How Does Suboxone Treatment Help Me Want to Overcome Opiate Addiction?
Detoxing from opiate addiction can be a harrowing experience, especially after months or years of chronic opiate abuse. As difficult as the detox stage may be, maintaining continued abstinence from there on out can prove to be even more difficult over time. Opiate addiction may work through the body during the early stages of drug use, but the actual addiction takes root within the mind.
Suboxone, one of a few medications federally approved for use as an opiate addiction treatment, helps recovering addicts overcome the seemingly overwhelming urges that so often surface in recovery. As persistent drug cravings can quickly wear away at a person’s resolve, Suboxone treatment works to support a person’s desire to live a drug-free lifestyle on a long-term basis.
Suboxone Treatment
Suboxone works in much the same way as methadone in terms of helping to reduce drug cravings and residual withdrawal effects, such as feelings of depression and anxiety. While similar, according to the Substance Abuse & Mental Health Services Administration, Suboxone differs from methadone in important ways:
- Suboxone acts as a partial agonist drug, meaning it has a built-in ceiling effect that lowers the drug’s abuse potential
- Contains an added ingredient (naltrexone) that deactivates Suboxone’s effects in the event a person tries to snort or smoke the drug
- Produces long-acting effects that last for up to 36 hours compared to methadone’s 24 hours so daily dosing may not be necessary
Suboxone Effects
Feeling Normal Again
Chronic opiate abuse disrupts the brain’s chemical balance over time. These effects ultimately impair the brain’s ability to regulate the body’s systems. Suboxone treatment works to restore a normal chemical balance in the brain by supporting damaged chemical-producing brain cells. Once balance is restored, a person starts to feel normal again in terms of his or her mental, emotional and physical well-being.
Relapse Prevention
Suboxone’s added ingredient, naltrexone, not only guards against relapse, but also helps to undo the effects of the “addiction mindset.” The addiction mindset develops out changes in the brain’s reward system, which learns to view opiate effects as a positive and necessary part of a person’s daily life. Suboxone’s ability to deactivate Suboxone’s effects works to extinguish this learned behavior since no “high” effect results when Suboxone is abuse.

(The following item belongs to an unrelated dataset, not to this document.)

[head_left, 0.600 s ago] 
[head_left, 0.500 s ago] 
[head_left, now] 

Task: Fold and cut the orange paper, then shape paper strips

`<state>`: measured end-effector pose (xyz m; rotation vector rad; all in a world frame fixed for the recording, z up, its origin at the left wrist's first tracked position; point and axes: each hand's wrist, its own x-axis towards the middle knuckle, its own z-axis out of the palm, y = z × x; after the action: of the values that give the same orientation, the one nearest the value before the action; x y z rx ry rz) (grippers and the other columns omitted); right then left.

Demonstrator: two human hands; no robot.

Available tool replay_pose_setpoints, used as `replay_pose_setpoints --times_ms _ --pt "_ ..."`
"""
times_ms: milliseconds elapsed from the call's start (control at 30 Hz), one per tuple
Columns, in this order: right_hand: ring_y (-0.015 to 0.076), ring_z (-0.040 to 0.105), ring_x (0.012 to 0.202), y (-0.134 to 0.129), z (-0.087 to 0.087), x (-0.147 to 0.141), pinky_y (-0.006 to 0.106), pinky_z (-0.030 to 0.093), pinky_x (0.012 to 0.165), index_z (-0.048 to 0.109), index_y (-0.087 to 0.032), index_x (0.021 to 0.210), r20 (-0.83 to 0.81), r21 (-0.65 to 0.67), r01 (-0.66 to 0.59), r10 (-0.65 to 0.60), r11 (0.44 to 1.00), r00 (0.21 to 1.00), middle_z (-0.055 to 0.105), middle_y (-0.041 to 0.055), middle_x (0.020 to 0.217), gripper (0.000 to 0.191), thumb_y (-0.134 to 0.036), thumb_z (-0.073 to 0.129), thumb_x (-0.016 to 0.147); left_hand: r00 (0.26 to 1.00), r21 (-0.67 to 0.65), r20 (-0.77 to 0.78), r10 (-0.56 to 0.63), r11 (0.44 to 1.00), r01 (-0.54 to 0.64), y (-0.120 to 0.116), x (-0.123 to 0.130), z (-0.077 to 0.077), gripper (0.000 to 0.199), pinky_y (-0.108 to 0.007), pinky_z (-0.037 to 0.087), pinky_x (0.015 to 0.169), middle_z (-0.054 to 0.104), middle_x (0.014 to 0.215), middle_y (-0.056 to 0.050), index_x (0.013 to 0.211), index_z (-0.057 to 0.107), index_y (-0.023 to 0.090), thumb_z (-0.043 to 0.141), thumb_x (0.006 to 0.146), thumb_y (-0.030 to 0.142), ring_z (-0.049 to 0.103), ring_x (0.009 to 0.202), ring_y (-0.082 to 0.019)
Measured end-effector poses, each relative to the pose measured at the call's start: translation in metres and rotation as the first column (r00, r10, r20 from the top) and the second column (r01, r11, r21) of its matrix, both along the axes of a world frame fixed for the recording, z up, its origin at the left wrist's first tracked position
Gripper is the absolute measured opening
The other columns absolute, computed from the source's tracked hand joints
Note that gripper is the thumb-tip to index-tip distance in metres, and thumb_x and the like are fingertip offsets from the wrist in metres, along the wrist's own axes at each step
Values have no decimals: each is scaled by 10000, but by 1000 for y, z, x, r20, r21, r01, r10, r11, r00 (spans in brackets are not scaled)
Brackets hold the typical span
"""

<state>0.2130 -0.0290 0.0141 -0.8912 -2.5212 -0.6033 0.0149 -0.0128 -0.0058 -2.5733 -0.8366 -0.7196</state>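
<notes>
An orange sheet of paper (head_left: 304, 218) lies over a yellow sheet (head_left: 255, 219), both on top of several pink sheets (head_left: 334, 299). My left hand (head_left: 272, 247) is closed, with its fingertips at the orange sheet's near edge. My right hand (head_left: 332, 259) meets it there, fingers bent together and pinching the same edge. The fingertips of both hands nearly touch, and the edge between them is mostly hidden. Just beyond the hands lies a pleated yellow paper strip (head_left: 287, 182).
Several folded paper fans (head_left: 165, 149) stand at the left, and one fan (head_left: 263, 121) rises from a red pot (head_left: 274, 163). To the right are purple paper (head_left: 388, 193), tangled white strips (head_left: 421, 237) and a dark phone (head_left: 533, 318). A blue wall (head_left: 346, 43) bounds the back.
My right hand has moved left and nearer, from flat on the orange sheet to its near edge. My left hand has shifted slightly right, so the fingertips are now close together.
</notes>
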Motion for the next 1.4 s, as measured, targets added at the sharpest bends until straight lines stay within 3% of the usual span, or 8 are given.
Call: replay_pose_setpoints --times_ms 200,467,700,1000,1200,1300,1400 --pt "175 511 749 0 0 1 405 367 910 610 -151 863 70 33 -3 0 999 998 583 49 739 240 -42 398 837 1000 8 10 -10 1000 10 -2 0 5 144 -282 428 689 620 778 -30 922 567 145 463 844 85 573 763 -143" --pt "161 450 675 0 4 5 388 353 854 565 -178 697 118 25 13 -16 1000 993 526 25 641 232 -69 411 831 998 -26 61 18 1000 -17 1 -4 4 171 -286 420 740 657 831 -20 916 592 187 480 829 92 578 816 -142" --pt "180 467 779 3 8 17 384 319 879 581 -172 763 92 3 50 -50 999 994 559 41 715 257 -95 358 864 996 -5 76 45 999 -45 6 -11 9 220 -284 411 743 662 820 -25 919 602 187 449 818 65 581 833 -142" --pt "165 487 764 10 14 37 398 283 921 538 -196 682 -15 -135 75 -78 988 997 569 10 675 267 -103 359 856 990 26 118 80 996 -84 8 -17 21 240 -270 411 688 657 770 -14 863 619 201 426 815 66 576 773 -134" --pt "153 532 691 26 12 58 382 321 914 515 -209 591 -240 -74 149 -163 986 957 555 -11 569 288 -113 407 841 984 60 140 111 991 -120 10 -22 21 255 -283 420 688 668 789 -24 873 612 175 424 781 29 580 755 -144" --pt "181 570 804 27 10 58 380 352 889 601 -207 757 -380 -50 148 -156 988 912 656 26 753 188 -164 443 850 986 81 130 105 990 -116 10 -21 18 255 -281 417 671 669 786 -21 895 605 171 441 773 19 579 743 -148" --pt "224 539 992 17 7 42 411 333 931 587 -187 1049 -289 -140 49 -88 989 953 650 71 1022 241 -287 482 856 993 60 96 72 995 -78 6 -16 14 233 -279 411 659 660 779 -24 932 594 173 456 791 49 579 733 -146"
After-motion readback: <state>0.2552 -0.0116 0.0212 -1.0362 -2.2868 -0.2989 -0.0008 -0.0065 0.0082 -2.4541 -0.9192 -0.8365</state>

Psychosocial Interventions
Medication is but one component within the Suboxone treatment approach. Suboxone treatment combines the effects of the drug with ongoing psychosocial treatment, which encompasses different interventions that address the faulty thinking patterns that addiction leaves behind. According to the National Center for Biotechnology Information, psychosocial interventions serve an essential role within the recovery process since this line of treatment specifically addresses addiction’s effects on a person’s thinking, emotions, belief systems and overall lifestyle.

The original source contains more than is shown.